◆ Task to carry out:
Check each line of the listing for the word "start" and report the ones that have it.

════

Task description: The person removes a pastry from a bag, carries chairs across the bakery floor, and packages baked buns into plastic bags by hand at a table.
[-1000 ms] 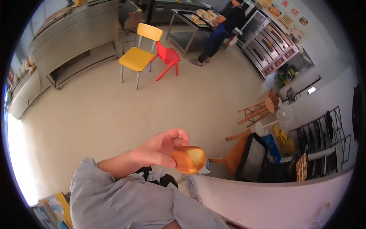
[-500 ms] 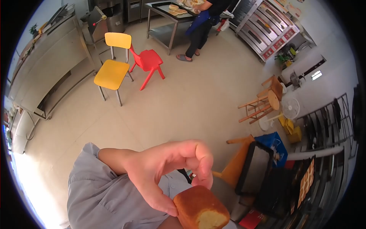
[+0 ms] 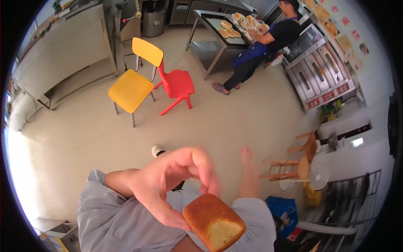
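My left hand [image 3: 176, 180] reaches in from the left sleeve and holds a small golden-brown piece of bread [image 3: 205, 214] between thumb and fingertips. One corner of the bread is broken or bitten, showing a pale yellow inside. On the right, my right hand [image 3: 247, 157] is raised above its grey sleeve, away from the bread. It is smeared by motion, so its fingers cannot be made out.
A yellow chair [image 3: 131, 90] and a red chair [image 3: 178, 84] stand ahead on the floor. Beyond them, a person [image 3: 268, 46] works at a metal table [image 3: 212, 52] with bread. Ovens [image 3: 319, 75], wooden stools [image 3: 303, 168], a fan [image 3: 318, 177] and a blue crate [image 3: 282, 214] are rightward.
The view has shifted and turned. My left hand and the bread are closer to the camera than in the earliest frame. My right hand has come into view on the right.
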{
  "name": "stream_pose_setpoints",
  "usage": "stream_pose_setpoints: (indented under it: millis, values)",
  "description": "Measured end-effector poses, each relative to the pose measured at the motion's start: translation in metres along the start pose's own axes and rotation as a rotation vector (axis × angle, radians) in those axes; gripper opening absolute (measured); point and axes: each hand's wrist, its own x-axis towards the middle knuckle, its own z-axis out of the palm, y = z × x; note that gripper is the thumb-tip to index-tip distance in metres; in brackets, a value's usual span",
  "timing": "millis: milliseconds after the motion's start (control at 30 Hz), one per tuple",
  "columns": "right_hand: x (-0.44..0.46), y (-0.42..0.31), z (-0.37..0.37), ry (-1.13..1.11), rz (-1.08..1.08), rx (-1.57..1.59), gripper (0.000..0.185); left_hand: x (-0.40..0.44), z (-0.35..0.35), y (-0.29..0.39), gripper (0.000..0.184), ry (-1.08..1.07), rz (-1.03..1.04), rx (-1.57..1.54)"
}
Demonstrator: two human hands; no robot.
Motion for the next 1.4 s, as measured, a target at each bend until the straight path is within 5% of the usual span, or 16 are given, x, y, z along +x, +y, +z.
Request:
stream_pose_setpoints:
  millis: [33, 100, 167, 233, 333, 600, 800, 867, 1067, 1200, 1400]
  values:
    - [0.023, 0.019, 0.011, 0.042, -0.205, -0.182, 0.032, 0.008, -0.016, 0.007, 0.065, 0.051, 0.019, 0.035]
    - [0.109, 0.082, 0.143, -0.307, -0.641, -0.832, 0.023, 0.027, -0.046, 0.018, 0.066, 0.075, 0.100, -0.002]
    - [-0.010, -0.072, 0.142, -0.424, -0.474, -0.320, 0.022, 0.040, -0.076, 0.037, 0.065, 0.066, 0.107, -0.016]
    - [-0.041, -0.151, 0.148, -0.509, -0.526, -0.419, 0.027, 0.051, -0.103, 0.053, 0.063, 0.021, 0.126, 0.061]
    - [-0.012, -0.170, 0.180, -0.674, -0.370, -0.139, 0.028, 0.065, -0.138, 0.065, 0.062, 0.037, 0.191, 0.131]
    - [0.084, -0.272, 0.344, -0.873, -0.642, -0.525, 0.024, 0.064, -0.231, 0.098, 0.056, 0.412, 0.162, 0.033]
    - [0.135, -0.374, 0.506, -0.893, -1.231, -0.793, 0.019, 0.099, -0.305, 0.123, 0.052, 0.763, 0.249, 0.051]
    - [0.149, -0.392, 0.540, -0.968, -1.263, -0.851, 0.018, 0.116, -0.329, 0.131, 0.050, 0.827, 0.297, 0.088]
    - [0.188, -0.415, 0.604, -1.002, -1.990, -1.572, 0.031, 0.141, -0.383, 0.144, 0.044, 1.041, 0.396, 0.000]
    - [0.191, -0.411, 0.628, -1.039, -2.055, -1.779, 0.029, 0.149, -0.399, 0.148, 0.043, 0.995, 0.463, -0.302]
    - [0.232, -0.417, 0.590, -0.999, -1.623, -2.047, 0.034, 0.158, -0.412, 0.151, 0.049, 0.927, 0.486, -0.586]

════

◆ Result of this task:
  "description": "Measured end-effector poses, each relative to the pose measured at the motion's start: translation in metres along the start pose's own axes and rotation as a rotation vector (axis × angle, radians) in those axes; gripper opening absolute (measured); point and axes: each hand's wrist, its own x-axis towards the middle knuckle, its own z-axis out of the palm, y = z × x; note that gripper is the thumb-tip to index-tip distance in metres; in brackets, a value's usual span",
  "timing": "millis: milliseconds after the motion's start (control at 30 Hz), one per tuple",

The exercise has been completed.